Also, we provided config.yml, sampleMeta.csv and DEGinfo.csv files for running this demo so you can run the scAnalyzer command directly. Please note that these files are only for the demo run. Later for your own dataset, please follow the full tutorial in the next section, Data preparation, to generate the template of these files first.

4.1 Demo run with Conda

Continuing from section 3.1.1, we assume that the pipeline was installed in: ~/scRNASequest.

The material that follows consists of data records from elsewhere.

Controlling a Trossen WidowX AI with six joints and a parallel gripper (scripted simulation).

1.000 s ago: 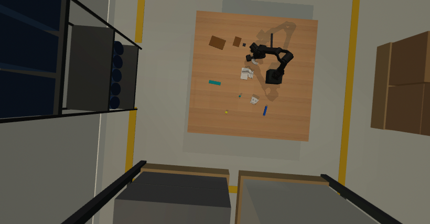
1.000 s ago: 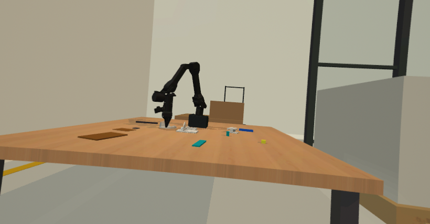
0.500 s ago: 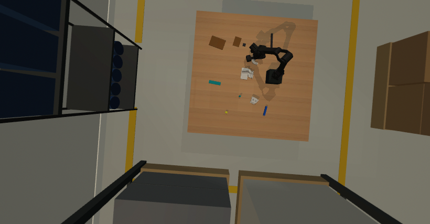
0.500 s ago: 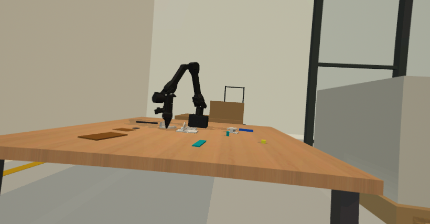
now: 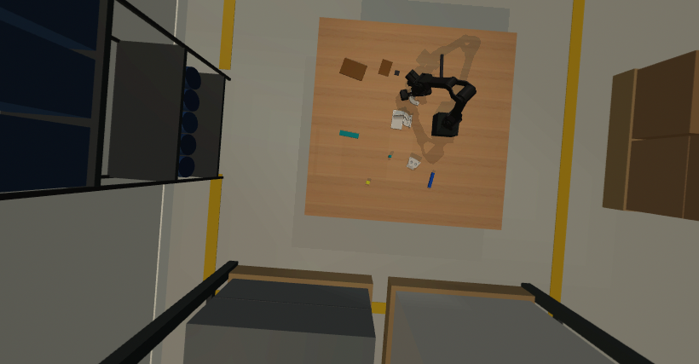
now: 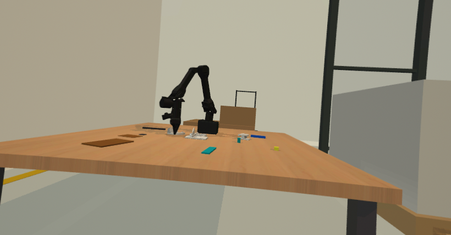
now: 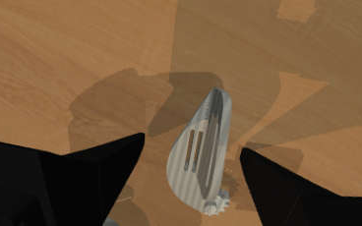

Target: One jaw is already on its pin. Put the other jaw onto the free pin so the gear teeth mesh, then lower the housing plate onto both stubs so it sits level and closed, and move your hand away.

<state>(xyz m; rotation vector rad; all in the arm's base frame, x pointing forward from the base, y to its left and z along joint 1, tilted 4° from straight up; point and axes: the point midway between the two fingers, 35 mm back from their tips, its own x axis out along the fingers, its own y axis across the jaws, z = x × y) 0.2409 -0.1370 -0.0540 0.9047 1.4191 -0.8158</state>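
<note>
The loose jaw [image 5: 414,101] [image 7: 197,162], pale grey with two slots and gear teeth at one end, lies on the table. My gripper [image 7: 193,145] [image 6: 175,133] is open, pointing down low over it. In the wrist view its fingers stand on either side of the jaw, with gaps between. The white base [image 5: 396,120] [image 6: 196,137], with the other jaw [image 5: 407,118] on it, sits beside the loose jaw. The pins are too small to tell. The pale housing plate [image 5: 413,163] [image 6: 243,135] lies apart, on the far side of the base from the gripper.
A teal strip [image 5: 349,134] [image 6: 208,150], a small teal block [image 5: 389,156] [image 6: 238,140], a yellow cube [image 5: 367,182] [image 6: 276,148] and a blue bar [image 5: 430,179] [image 6: 258,136] lie on the table. Two brown pieces, a small dark block and a black bar [image 5: 441,66] [image 6: 153,128] lie on the gripper's side.
</note>
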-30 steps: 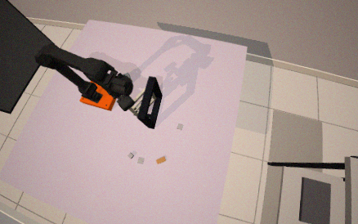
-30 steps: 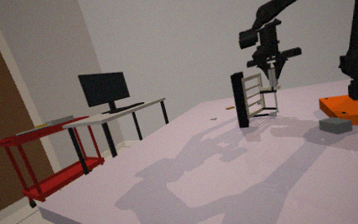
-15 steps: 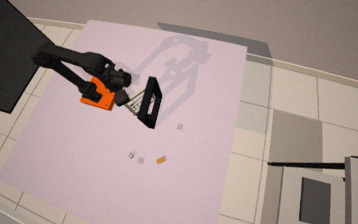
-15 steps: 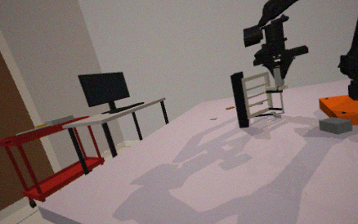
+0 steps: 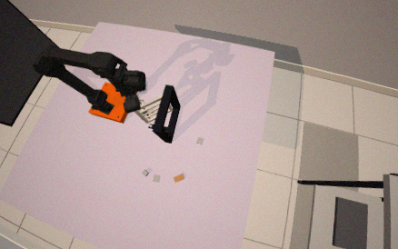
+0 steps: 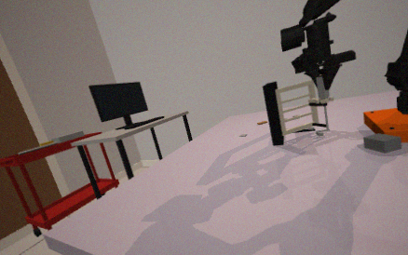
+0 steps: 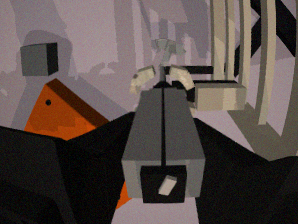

First, we set up the config file (~/scRNASequest/demo/config.yml) by pointing these parameters to your directory, and other lines don’t need to be changed:

...
ref_name: ~/scRNASequest/demo/ref/rat_cortex_ref.rds   # choose one from scAnalyzer call without argument
output: ~/scRNASequest/demo                            # output path   
...
sample_meta: ~/scRNASequest/demo/sampleMeta.csv
...
DEG_desp: ~/scRNASequest/demo/DEGinfo.csv              # for DEG analysis. To save time, this demo run doesn't include DE analysis
...

Accordingly, we modify the sampleMeta.csv file by providing the full path to .h5 files by adding ‘~/scRNASequest’:

Sample_Name,h5path,Sex
RatFemaleCigarette,~/scRNASequest/demo/data/RatFemaleCigarette.filtered_feature_bc_matrix.h5,Female
RatMaleCigarette,~/scRNASequest/demo/data/RatMaleCigarette.filtered_feature_bc_matrix.h5,Male

Then execute the following command:

scAnalyzer ~/scRNASequest/demo/config.yml

4.2 Demo run with Docker

After following section 3.1.2 to set up the pipeline, we are ready to run this demo:

docker exec -t -i <container_name> scAnalyzer /demo/config.yml

After running this demo, a list of files will be created:

config.yml                        #Original config.yml file
config.yml.20230314.log           #Log file during pipeline run
data/                             #Original data files
  ├──RatFemaleCigarette.filtered_feature_bc_matrix.h5
  ├──RatFemaleCigarette.metrics_summary.csv
  ├──RatMaleCigarette.filtered_feature_bc_matrix.h5
  └──RatMaleCigarette.metrics_summary.csv
DEGinfo.csv                       #Comparison file. In this demo, this is empty
evaluation/                       #Evaluation of harmonization
  ├──scRNASequest_demo_kBET_umap_k0_100.pdf
  └──scRNASequest_demo_Silhouette_boxplot_pc50.pdf
log/                              #Log files for each step
  ├──kBET.log
  ├──sctHarmony.log
  ├──SCT.log
  ├──SeuratRef.log
  └──ssilhouette.log
QC/                               #QC files
  ├──postfilter.QC.pdf
  ├──prefilter.QC.pdf
  ├──sequencingQC.csv
  └──sequencingQC.pdf
raw/                              #Original UMI counts, with and withour filtering
  ├──scRNASequest_demo.h5ad
  └──scRNASequest_demo_raw_prefilter.h5ad
ref/
  └──ref.Rds                      #Azimuth reference RSD file for cell type label transfer
Rmarkdown/                        #Pre-generated QC figures, for generating Bookdown report
sampleMeta.csv                    #Input sample metainformation file
scRNASequest_demo.h5ad            #This is the final output h5ad file, and the expression values have been normalized
                                   cellxgene VIP will use this file for visualization
scRNASequest_demo.h5seurat        #Result in h5seurat format
scRNASequest_demo_raw_added.h5ad  #Since AnnData object can only have one count matrix, this one uses the raw UMI
SCT/                              #Results related to SCT transformation
  ├──scRNASequest_demo.cID
  ├──scRNASequest_demo.gID
  ├──scRNASequest_demo.h5
  ├──scRNASequest_demo.h5ad
  ├──scRNASequest_demo.h5.rds
  └──scRNASequest_demo.scaleF
sctHarmony/                       #SCT+Harmony results
  ├──scRNASequest_demo.csv
  └──scRNASequest_demo.h5ad
SeuratRef/                       #Seurat reference mapping results
  ├──scRNASequest_demo.csv
  └──scRNASequest_demo.h5ad